Which drug to choose can be complicated, especially when it comes to TNF inhibitors. That’s because clinical trials have used different measures of effectiveness, and there have been no head-to-head comparisons of the various drugs available today. Decisions are made after considering such factors as the extent and severity of disease, the drug’s side effects, and any studies that showed effectiveness of the drug in similar patients.


A role for supplements?

"Unfortunately, there is no approved vitamin supplement for psoriatic arthritis," says Dr. Husni. "We’ve found that fish oil has been helpful in patients with rheumatoid arthritis, probably because it has some anti-inflammatory properties that could improve some of the signs and symptoms."
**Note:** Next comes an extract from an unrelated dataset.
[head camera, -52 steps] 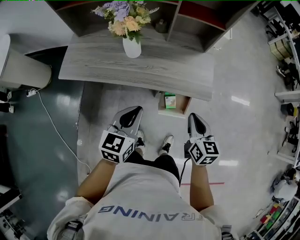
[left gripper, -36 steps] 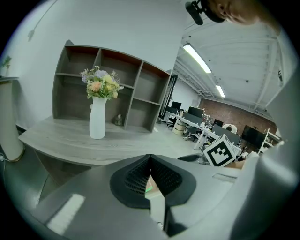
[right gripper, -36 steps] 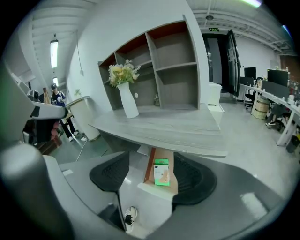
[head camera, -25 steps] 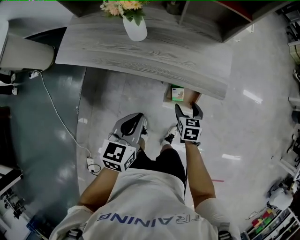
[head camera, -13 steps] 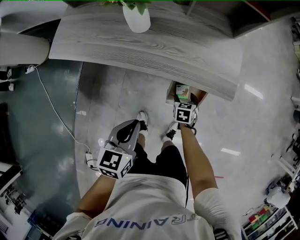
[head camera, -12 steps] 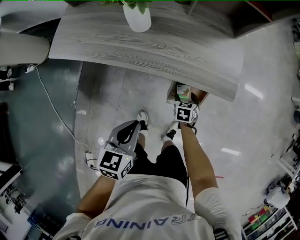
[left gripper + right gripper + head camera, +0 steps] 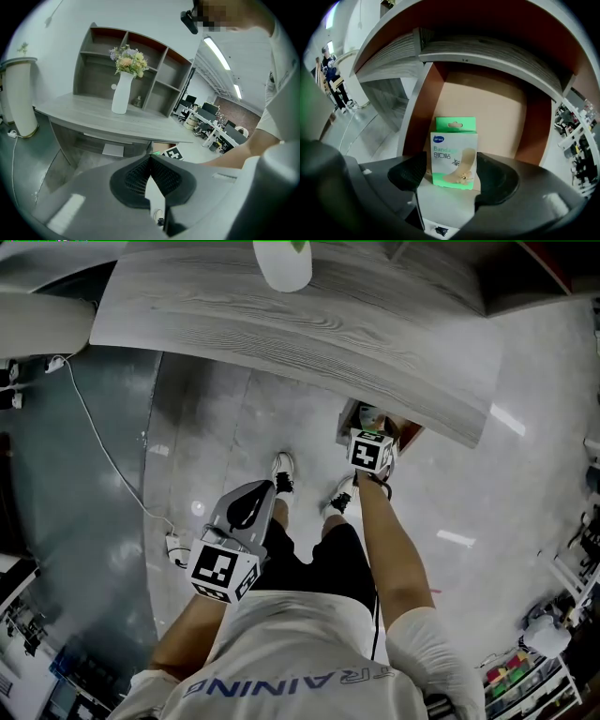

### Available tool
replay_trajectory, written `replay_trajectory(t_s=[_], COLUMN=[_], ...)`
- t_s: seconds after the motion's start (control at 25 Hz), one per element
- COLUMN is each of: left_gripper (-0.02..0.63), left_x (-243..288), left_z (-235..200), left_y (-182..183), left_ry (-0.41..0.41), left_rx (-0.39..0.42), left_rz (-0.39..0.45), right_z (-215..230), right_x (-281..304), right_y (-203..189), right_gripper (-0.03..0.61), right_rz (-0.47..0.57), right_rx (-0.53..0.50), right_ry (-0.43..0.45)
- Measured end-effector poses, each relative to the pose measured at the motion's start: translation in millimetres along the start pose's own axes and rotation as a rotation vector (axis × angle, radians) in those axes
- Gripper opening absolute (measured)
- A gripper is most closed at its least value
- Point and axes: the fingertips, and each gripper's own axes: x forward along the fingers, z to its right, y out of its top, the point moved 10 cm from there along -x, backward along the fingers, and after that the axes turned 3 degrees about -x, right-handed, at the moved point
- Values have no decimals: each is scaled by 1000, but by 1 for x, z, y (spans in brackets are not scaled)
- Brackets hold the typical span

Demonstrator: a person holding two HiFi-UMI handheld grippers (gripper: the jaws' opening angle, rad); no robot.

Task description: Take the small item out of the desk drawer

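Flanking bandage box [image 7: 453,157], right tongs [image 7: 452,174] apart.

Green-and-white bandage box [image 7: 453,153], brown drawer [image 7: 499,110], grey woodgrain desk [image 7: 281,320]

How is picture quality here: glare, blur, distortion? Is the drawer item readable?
Head view: light glare streaks on the glossy grey floor. Right gripper view: heavy fisheye bending, yet the green-and-white bandage box is sharp and evenly lit. Left gripper view: fisheye too, bright ceiling strip lights.
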Motion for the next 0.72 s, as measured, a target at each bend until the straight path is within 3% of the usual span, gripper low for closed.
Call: replay_trajectory(t_s=[0.4,0.72], left_gripper=[0,0], left_x=[-3,-11], left_z=[-5,3], left_y=[-3,7], left_ry=[16,0], left_rx=[-3,18], left_rz=[2,43], right_z=[1,4], right_x=[2,-47], right_y=[-1,0], right_gripper=[319,319], right_rz=[23,137], right_rx=[-12,-42], right_ry=[-23,-36])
Although no studies have shown that fish oil can help psoriatic arthritis, Dr. Husni says it’s safe to try. "I tell my patients to try it for three months so they don’t waste their money on it for an entire year. If they see an improvement within three months, it’s okay to continue." That said, it’s important to tell your doctor if you’re taking the supplement so he or she can evaluate you accordingly. And, since supplements are not regulated by the U.S. Food and Drug Administration, Dr. Husni advises her patients to purchase all supplements from "larger, more reputable companies."


No remission

Although symptoms of psoriatic arthritis may wax and wane, you should continue taking whatever medication has been prescribed for you regardless of whether or not you’re symptomatic. "Right now, we don’t have a cure for psoriatic arthritis or psoriasis, but we can keep the symptoms under control," Dr. Husni emphasizes.

"Many patients believe that when their symptoms are at zero they’re in remission, but we as physicians and rheumatologists know that it’s only because you’re on a prescribed drug. If you’re not taking the drug, your symptoms will return," she cautions.